Strictly speaking, pre-employment examinations are illegal. However, Minnesota law allows employers who have already made an offer of employment to determine the employee’s capability of meeting essential functions of a job. During these examinations, it is vitally important to maintain privacy and medical confidentiality.
Employers’ and employees’ rights in this matter are governed by the Minnesota Human Rights Acts (MHRA), which applies to employers with one or more employees, and the federal Americans with Disabilities Act (ADA), which applies to employers with fifteen or more full-time employees. These two laws are very similar in content and requirements, but this article discusses only the MHRA. The MHRA addresses pre-employment physical exams in Minn. Stat. 363A.20, subd. 8(1)(i-iv), which requires that:
- an offer of employment have been made, conditioned only on the results of the subsequent physical examination;
- the examination test for essential job-related abilities only; and
- the examination be required of all persons conditionally offered employment for the particular position.

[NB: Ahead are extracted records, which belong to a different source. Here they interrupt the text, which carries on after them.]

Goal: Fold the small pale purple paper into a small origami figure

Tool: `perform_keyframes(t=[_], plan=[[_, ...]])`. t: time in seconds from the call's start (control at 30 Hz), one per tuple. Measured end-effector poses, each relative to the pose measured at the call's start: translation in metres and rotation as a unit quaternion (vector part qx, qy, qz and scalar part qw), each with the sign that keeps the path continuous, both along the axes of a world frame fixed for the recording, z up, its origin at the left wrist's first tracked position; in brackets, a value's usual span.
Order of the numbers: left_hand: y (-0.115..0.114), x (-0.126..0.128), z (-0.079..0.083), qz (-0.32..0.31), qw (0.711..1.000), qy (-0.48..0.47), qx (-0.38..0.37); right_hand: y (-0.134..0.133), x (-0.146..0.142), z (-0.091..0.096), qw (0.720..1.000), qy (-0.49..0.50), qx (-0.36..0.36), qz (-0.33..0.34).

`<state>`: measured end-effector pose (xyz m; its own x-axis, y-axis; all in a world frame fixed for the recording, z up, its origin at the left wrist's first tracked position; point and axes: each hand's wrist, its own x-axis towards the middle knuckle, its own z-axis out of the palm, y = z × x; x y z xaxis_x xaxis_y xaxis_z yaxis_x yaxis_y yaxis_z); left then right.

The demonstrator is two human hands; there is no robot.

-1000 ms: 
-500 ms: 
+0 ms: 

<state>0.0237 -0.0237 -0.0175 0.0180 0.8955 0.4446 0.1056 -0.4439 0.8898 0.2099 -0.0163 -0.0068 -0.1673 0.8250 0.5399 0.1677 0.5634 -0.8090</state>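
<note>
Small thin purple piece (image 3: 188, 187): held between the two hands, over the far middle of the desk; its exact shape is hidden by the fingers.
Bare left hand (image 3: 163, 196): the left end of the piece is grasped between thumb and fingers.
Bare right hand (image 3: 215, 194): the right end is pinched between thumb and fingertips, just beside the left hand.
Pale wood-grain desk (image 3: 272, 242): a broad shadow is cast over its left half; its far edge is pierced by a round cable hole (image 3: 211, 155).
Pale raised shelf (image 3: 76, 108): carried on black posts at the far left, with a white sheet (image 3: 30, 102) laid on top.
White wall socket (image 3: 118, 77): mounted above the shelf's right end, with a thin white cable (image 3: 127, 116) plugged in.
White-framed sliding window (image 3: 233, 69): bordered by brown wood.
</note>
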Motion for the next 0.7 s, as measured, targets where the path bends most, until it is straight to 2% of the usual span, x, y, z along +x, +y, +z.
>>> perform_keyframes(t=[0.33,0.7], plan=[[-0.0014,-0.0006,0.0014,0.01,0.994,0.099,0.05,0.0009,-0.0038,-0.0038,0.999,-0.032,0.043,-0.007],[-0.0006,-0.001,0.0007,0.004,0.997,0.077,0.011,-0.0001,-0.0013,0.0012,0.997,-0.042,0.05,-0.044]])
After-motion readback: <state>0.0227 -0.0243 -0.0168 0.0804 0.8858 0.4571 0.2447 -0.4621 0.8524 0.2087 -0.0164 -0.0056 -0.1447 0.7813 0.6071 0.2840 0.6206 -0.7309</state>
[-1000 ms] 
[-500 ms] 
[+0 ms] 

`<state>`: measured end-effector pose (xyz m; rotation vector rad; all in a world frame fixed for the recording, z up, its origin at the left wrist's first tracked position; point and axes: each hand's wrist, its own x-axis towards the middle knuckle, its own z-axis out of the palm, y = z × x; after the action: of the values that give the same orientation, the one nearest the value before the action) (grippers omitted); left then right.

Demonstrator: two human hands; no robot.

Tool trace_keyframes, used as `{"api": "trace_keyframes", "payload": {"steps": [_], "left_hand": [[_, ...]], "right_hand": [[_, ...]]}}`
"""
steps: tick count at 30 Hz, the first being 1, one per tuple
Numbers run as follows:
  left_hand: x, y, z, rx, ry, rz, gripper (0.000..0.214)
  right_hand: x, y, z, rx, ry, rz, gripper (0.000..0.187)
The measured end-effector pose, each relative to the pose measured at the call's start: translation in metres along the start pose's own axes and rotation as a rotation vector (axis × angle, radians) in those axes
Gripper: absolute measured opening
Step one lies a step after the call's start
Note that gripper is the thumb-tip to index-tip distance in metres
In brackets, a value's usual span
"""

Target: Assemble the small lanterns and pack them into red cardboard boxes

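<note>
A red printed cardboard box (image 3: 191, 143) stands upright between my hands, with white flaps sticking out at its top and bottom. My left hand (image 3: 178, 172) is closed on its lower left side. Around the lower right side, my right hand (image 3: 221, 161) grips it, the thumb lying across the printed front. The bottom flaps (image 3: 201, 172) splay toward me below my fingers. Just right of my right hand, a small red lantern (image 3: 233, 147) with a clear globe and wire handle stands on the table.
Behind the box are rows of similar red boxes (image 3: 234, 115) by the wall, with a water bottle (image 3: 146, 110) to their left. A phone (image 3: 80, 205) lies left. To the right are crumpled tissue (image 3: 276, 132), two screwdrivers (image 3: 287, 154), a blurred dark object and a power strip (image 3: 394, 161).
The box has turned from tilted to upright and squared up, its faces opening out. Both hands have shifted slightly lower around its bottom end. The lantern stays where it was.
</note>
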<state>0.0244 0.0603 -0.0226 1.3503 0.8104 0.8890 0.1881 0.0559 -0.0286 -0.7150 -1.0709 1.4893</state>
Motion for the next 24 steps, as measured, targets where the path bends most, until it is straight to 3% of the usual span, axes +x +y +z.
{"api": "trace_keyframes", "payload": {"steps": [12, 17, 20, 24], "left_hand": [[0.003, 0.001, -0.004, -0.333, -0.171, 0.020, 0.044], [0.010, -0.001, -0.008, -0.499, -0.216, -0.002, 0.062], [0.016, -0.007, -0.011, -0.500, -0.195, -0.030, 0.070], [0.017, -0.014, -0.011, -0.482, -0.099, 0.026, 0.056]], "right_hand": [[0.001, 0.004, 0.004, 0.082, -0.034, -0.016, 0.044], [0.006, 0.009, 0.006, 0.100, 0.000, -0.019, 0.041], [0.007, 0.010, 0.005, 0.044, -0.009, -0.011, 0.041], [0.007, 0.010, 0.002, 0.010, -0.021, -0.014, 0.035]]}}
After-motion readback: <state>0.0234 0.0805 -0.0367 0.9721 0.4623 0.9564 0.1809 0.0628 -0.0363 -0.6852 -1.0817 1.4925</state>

- the information is collected and maintained on separate forms and in separate medical files and is treated as a confidential medical record.
If the offer of employment is withdrawn after the examination, the employer must notify the examinee of the medical basis for its decision within 10 days of withdrawal.
It is illegal for employers to withdraw an employment offer because of the applicant’s inability to perform a non-essential function of the job. Also, the employer has a legal duty to make “reasonable accommodation” for a disabled applicant, unless it would cause the employer “undue hardship.”
Reasonable Accomodation
Minnesota Statute 363A.08, subd. 6 suggests that reasonable accommodation for a disability may include, but does not necessarily require
- making facilities readily accessible to and usable by disabled persons; and
- job restructuring, modified work schedules, reassignment to a vacant position, acquisition or modification of equipment or devices, and the provision of aides on a temporary or periodic basis.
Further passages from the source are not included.